◆ About this task:
The full listing should be written out verbatim, and its images should be dropped.

◆ Information provided:
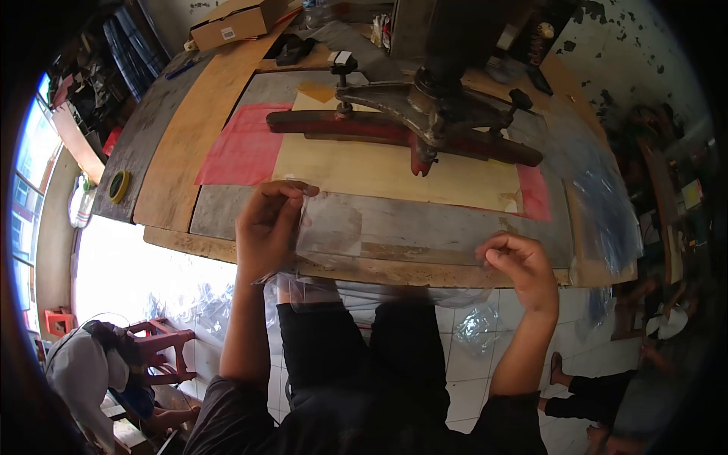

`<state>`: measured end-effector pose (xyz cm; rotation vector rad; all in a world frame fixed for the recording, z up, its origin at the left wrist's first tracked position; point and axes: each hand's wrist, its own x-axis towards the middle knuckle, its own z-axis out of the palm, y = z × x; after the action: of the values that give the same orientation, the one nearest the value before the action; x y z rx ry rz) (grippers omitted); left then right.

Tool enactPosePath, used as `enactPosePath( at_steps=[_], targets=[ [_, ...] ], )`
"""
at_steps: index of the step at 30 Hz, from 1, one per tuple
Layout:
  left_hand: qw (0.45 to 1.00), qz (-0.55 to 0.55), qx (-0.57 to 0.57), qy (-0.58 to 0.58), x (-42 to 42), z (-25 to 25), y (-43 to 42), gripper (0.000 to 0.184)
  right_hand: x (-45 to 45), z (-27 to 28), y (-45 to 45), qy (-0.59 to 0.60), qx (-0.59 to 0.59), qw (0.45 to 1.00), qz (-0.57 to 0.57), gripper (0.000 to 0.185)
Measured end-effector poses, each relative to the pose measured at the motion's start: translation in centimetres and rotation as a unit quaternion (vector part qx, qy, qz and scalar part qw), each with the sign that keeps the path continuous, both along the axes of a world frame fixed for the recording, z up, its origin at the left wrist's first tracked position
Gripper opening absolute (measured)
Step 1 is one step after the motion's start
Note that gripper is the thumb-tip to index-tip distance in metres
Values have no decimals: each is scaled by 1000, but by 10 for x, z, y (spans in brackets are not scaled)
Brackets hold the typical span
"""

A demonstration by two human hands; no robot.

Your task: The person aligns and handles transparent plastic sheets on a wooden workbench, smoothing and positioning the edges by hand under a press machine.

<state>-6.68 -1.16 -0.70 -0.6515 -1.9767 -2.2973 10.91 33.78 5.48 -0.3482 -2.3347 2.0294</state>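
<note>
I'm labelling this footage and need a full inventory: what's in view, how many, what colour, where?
Workbench: 1, grey and brown, centre
Metal press: 1, dark and red, over bench
Yellow sheet: 1, beneath press
Pink sheets: 2, either side of yellow
Box: 1, brown, far left bench
Pen: 1, blue, left bench
Ring: 1, yellow, left corner
Plastic film: 1, clear, front edge
Loose plastic: uncounted, clear, right side, floor
Stool: at least 1, red, lower left
Other people: at least 2, lower left, right
Clutter: uncounted, too dark, edges
Left hand: 1, pinching film
Right hand: 1, bench front
</note>
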Motion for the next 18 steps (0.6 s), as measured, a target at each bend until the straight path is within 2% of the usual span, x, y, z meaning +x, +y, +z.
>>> enactPosePath(
  at_steps=[2, 4, 8, 10, 12, 14, 18],
  targets=[
    [999, -8, -36, -10, 8, 12, -10, 9, 7, 3, -7, -3, 26, 1000, 8, 16],
    [996, -14, -89, -11, 17, 19, -22, 12, 13, 4, -14, 43, 52, 997, -33, 18],
    [994, -21, -103, 10, 36, 33, -37, 10, 25, 16, -28, 78, 45, 994, -67, 16],
    [994, -24, -103, 4, 44, 40, -47, 10, 29, 23, -37, 89, -5, 992, -90, 11],
    [994, -29, -102, -1, 48, 42, -56, 11, 31, 30, -42, 93, -5, 991, -93, 10],
    [993, -37, -88, 66, 49, 39, -61, 13, 32, 34, -44, 95, -4, 991, -96, 9],
    [997, -44, -54, 45, 52, 32, -64, 20, 29, 35, -43, 138, 39, 985, -98, 11]
  ],
)
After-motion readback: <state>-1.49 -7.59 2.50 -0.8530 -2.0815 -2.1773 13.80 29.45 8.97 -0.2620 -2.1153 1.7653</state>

◆ Output for this exercise:
`<state>`: measured end-effector pose (xyz cm; rotation vector rad; all in a world frame fixed for the recording, z up, its origin at the left wrist's first tracked position; point and axes: each hand's wrist, its own x-axis towards the middle knuckle, its own z-axis out of the palm, y = z × x; after the action: of the values that give the same orientation, the one nearest the value before the action; x y z rx ry rz) (grippers omitted); left then right.

Tool enactPosePath, used as `enactPosePath( at_steps=[_], targets=[ [_, ...] ], )`
"""
at_steps: index of the step at 30 Hz, from 1, one per tuple
Layout:
  left_hand: qw (0.45 to 1.00), qz (-0.55 to 0.55), qx (-0.57 to 0.57), qy (-0.58 to 0.58), x (-42 to 42), z (-25 to 25), y (-43 to 42), gripper (0.000 to 0.184)
  right_hand: x (-45 to 45), z (-27 to 28), y (-45 to 45), qy (-0.59 to 0.60), qx (-0.59 to 0.59), qw (0.45 to 1.00), qz (-0.57 to 0.57), gripper (0.000 to 0.185)
Measured end-effector poses, each relative to the pose measured at the motion's start: translation in centimetres and rotation as a unit quaternion (vector part qx, qy, qz and scalar part qw), each with the sign that keeps the path continuous, both along the axes of a world frame fixed for the recording, z up, its origin at the left wrist's first tracked position
Gripper opening absolute (measured)
Step 1 is one step after the motion's start
Note that gripper is the thumb-tip to index-tip distance in metres
Values have no decimals: each is scaled by 1000, but by 10 for x, z, y (spans in brackets are not scaled)
Brackets hold the typical span
"""

A demonstration by two human hands; no robot.

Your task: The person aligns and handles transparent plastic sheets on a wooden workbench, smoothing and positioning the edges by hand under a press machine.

<state>-6.68 -1.16 -0.70 -0.6515 -1.9767 -2.2973 10.91 33.78 5.48 -0.3482 -2.3347 2.0294</state>
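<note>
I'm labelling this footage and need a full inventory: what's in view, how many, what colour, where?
Workbench: 1, grey and brown, centre
Metal press: 1, dark and red, over bench
Yellow sheet: 1, beneath press
Pink sheets: 2, either side of yellow
Box: 1, brown, far left bench
Pen: 1, blue, left bench
Ring: 1, yellow, left corner
Plastic film: 1, clear, front edge
Loose plastic: uncounted, clear, right side, floor
Stool: at least 1, red, lower left
Other people: at least 2, lower left, right
Clutter: uncounted, too dark, edges
Left hand: 1, pinching film
Right hand: 1, bench front
</note>
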Motion for the next 18 steps (0.6 s), as measured, a target at each bend until the straight path is within 2% of the usual span, x, y, z meaning +x, +y, +z.
>>> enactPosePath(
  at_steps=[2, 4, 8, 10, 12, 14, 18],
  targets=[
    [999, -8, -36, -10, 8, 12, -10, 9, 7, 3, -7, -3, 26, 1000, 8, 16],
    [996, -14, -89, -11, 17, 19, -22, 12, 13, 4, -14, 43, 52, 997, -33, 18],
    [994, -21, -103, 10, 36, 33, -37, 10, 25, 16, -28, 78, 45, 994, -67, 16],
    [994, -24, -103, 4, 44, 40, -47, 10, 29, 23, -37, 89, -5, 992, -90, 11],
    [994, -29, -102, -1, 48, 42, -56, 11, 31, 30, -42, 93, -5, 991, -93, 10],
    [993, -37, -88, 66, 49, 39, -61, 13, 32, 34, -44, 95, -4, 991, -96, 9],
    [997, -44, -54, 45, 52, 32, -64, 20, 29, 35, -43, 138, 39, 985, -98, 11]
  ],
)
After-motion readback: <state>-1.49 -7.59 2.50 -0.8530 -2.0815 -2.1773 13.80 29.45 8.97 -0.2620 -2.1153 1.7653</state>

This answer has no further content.